Boven Sint Maartensvoeren
Ergens in het land ligt, nabij een hoge hagedoorn, een weitje met pruimebomen en een vaag-belopen pad, een stapel stammen: oud, grijs hout, jaren geleden gekapt en nu, gebleekt door zon en regen, tot zitten en rusten uitnodigend.
Het is of het landschap hier voor een eeuwig rustpunt gezorgd heeft. Het heeft nieuwerwetse, goedkope stadsparkbanken geweigerd. Ze zouden hier niet passen.
De boer heeft het hout nimmer opgeruimd. Hij heeft het laten liggen: een stapel korte, zware houtblokken, waaronder brandnetels groeien, bestoft gras en grijzige mossen. Houtwormen hebben gaatjes in het hout geboord, vliegen zitten er in zwermen op, zich koesterend in de zon.
Achter die kegelachtige opstapeling staat een oude waterput.
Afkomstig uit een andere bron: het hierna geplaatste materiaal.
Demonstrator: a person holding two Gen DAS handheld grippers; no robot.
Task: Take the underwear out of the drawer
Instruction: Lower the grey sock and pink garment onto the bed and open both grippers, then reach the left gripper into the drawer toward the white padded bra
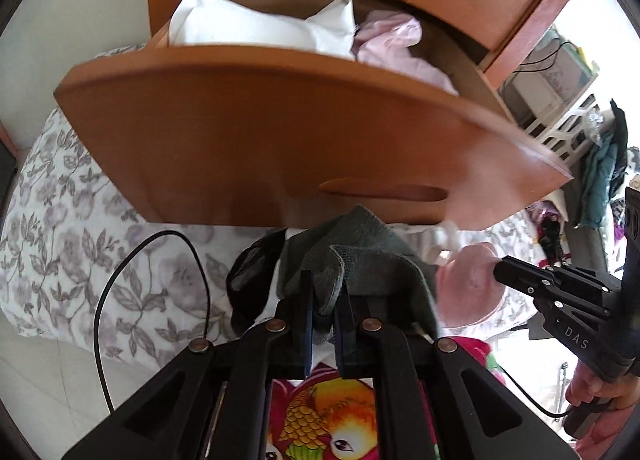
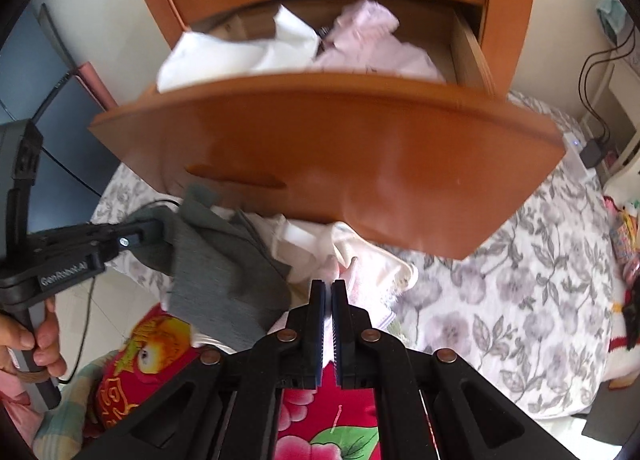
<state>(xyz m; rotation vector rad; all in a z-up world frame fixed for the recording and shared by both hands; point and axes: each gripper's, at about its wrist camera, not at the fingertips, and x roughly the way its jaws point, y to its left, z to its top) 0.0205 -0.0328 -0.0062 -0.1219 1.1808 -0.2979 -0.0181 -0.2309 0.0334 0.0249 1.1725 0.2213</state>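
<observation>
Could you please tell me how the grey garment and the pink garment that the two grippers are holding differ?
The grey garment is dark, thick-looking cloth, while the pink garment is pale and thin. The left gripper is shut on the grey garment; the right gripper is shut on the pink garment. Both hang below the open drawer, outside it, over the floral bedding.

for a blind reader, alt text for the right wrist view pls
The right gripper is shut on a pale pink garment below an open wooden drawer. Beside it, the left gripper grips a grey cloth.
</observation>
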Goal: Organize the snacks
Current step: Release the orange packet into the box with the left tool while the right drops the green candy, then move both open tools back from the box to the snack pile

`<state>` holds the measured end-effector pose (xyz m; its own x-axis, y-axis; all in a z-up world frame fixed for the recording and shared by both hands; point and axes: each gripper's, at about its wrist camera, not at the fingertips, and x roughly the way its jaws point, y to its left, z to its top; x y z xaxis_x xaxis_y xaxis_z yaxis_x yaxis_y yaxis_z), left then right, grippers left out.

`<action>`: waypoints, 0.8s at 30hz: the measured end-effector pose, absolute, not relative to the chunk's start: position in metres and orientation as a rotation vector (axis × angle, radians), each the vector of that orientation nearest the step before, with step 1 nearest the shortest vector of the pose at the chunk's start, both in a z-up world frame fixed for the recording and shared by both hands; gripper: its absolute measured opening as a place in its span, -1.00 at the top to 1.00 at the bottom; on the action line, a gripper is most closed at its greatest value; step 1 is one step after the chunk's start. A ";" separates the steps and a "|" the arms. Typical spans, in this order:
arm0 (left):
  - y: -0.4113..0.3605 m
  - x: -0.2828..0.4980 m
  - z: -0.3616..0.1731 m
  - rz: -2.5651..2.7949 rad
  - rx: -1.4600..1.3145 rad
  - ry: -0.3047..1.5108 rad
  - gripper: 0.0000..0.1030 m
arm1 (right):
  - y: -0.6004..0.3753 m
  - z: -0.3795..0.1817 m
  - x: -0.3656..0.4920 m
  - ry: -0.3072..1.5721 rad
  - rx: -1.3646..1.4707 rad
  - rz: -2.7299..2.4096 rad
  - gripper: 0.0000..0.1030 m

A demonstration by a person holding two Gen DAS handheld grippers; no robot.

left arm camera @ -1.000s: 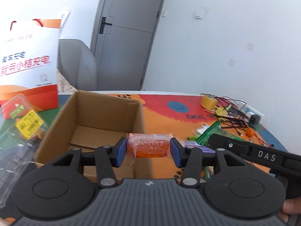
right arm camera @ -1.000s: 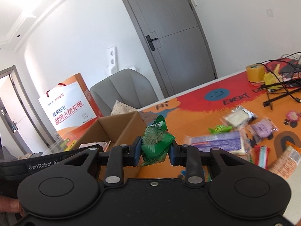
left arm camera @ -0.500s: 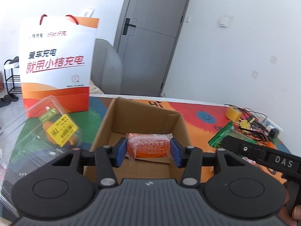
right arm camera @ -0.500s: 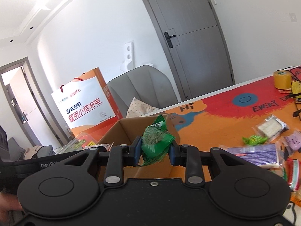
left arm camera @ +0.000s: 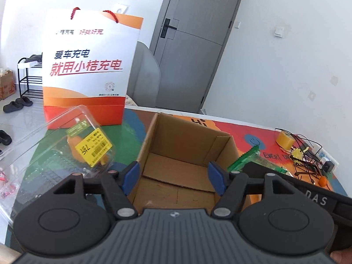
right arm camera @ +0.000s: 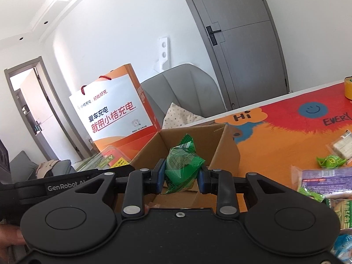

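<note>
While the left gripper [left arm camera: 173,177] hangs over the open box [left arm camera: 187,145], its jaws are opening and nothing shows between the blue pads [left arm camera: 216,180]; only the brown floor of the box lies behind the gap. No snack can be made out on that floor from the left wrist view. The box sits on an orange and red mat [left arm camera: 253,132], its long axis running away from the camera, mouth up.

The right gripper [right arm camera: 180,177] is clamped on a green packet [right arm camera: 181,167], pads pressing on its two sides. This packet stands roughly upright, long axis vertical, its crimped end pointing up and slightly left, the lower end hanging below the pads. It is held above the near edge of the box, in front of the far wall. In the left view the packet's serrated green tip pokes up just right of the box.

A white and orange bag [left arm camera: 92,66] stands behind the box to the left. A clear clamshell [left arm camera: 66,145] with a yellow label lies left of the box. More snacks [right arm camera: 323,176] lie loose on the mat to the right, well apart from the box, along with tape [left arm camera: 285,140] and tangled wires [left arm camera: 308,154].
</note>
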<state>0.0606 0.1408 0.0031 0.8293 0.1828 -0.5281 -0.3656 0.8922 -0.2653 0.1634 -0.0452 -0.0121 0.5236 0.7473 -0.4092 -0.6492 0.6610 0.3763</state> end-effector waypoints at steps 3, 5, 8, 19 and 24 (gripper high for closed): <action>0.142 0.056 0.004 0.309 -0.375 0.511 -0.45 | -0.040 -0.014 0.166 0.601 0.190 0.849 0.27; 0.142 0.055 0.005 0.317 -0.376 0.513 -0.51 | -0.043 -0.015 0.166 0.606 0.192 0.831 0.19; 0.138 0.054 0.004 0.314 -0.373 0.516 -0.60 | -0.052 -0.016 0.165 0.607 0.204 0.816 0.11; 0.106 0.062 -0.003 0.260 -0.336 0.561 -0.87 | -0.104 -0.029 0.152 0.617 0.202 0.693 -0.23; 0.089 0.065 -0.006 0.229 -0.324 0.580 -0.89 | -0.127 -0.030 0.147 0.612 0.212 0.649 -0.40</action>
<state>0.0648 0.0885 -0.0058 0.8134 0.1209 -0.5691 -0.3010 0.9245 -0.2339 0.1475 -0.1266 -0.0303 0.6291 0.6223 -0.4658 -0.5013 0.7828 0.3687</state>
Er zit geen water meer in. Op de bodem groeit een eigenaardig soort gewas. Spichtige kruiden steken hun kop omhoog en netels werken zich uit de zwarte ondergrond brutaal naar buiten, naar het licht. Ik trek voorzichtig aan het kruid, maar het geeft niet mee: waarschijnlijk zit het toch hechter in de ondergrond verankerd dan ik dacht.
Ik zit op de boomstammen en luister naar de wind die achter mij in de pruimeboompjes waait en opzij van mij in de hagedoorn zit. Die wind kent zijn dalingen en heffingen. Nu eens zwelt het geluid aan, dan weer valt het stil. In de stilte die dan ontstaat klinkt het geluid van kinderstemmen dat opstijgt diep vanuit het dal.
De wind verdiept het land tot in zijn verste uitstulpingen.